Pioneer admits (1) that the GM sorghum is a loss-leader, (2) that the stimulus for this behavior is "tight competition," and (3) that the overall goal is to "open other doors for other biotech crops." Candid? Yes. Mercenary? Also, yes. I would certainly question whether or not one ought to get into the habit of thinking that mercenaries make good company, no matter how candid they are. Far from finding this disarming, I find it disappointing that Pioneer does not (because it believes that it cannot?) speak sincerely about reasons other than competitive advantage for their actions.
Sleazy Salesman
Trust me! I sell GMOs for a living. I wouldn’t lie to you about food, would I?

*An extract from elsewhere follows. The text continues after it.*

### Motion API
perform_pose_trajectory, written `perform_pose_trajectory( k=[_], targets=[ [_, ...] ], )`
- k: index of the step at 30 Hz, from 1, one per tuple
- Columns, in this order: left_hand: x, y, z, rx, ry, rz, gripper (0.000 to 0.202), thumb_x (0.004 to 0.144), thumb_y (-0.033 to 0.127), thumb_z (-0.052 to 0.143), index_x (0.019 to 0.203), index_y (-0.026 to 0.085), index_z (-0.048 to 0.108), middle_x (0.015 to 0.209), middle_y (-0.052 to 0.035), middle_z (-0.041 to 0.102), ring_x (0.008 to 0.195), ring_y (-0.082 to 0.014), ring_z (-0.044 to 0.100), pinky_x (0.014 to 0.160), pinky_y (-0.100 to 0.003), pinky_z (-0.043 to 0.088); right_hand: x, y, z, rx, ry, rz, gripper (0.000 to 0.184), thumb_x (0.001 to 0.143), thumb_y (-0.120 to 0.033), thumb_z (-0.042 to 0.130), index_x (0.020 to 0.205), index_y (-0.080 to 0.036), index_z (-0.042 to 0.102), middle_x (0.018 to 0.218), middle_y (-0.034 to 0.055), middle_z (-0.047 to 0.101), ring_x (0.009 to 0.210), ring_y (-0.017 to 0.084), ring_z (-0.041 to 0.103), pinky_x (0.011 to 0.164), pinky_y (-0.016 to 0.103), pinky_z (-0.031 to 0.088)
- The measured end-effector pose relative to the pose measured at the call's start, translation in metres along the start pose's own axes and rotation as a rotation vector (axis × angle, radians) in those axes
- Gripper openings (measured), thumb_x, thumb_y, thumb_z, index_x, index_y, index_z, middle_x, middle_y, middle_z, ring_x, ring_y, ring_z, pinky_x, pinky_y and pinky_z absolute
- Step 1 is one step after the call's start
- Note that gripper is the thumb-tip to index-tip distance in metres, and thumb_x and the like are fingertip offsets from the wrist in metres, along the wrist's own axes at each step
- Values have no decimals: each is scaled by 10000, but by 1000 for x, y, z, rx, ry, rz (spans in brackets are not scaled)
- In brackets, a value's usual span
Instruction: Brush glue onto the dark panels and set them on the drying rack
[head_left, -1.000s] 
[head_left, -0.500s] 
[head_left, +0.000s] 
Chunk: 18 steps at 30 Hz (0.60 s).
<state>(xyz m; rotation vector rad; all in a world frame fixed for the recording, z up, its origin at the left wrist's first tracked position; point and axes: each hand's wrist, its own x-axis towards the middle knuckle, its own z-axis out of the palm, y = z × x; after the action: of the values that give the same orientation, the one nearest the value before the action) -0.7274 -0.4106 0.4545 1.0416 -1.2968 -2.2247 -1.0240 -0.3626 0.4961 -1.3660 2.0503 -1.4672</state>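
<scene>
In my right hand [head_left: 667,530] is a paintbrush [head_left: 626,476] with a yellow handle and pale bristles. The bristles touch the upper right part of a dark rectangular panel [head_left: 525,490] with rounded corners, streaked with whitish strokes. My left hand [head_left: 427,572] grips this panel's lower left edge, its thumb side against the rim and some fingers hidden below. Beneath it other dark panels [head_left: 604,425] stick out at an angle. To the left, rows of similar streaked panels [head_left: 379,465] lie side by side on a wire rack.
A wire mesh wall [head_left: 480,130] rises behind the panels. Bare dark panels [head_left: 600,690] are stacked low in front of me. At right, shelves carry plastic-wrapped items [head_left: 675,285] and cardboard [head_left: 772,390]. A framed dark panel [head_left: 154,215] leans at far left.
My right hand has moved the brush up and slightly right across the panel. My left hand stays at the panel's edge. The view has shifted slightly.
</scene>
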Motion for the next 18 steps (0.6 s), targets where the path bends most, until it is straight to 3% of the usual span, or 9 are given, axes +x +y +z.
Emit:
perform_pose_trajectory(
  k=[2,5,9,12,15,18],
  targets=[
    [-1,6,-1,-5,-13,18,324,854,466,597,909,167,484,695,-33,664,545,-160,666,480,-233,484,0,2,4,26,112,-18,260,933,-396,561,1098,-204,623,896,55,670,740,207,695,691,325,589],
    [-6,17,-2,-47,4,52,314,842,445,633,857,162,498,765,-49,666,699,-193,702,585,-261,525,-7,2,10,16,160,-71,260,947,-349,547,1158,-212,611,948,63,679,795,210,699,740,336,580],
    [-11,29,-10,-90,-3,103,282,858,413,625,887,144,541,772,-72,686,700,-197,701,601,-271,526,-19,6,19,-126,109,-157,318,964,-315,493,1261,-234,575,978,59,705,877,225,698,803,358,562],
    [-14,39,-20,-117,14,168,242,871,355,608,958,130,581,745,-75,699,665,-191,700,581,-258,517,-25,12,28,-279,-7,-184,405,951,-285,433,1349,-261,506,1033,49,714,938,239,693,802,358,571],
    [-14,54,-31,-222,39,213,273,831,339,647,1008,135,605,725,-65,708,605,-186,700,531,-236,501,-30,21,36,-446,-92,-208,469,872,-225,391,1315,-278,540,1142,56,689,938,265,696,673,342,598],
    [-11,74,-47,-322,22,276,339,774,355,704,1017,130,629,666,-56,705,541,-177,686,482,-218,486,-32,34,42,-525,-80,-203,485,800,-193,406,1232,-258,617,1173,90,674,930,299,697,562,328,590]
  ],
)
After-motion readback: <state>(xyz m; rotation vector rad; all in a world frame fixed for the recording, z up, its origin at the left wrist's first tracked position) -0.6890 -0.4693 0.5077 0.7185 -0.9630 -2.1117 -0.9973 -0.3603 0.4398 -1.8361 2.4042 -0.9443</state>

On Pioneer's side, the principal ethical issue is whether or not this whole project is conducive to a fruitful, long-term business relationship. I would question whether or not Pioneer is really looking at this whole issue from its customers' point of view. Wanting to make a profit is only sensible. Wanting nothing else from an action or a relationship except to make a profit is so shallow, stupid, and autistic as to be criminal. Deliberately inculcating and reinforcing such a desire is the very definition of poor ethics.


Anonymous said...

As I've pointed out in an earlier post, ethics concerns the cumulative power of habits.

This is getting at the essence here. What Africans, or anyone, ought to be asking about a proposition like this is: what are the habits of the people making the offer?

Anonymous said...

The real ethics behind the "benevolence" of companies like Pioneer Foods was never to aid the poor or assist the hungry in Africa or revolutionise nutrition - rather it was to create the marketing propaganda that they were helping everyone and providing a nutritional product. The reality behind this company is that they conspired with other large food manufacturers to monopolise food prices on basic food stuffs. Sure they were fined a percentage of revenue, but they have never reduced their pricing, nor have they apologised for their actions toward the public.

As such ... I support ONLY naturally small produce manufacturers who use organic goods - of which they tend to not only be more affordable but also more healthy than these so called "ethical" companies.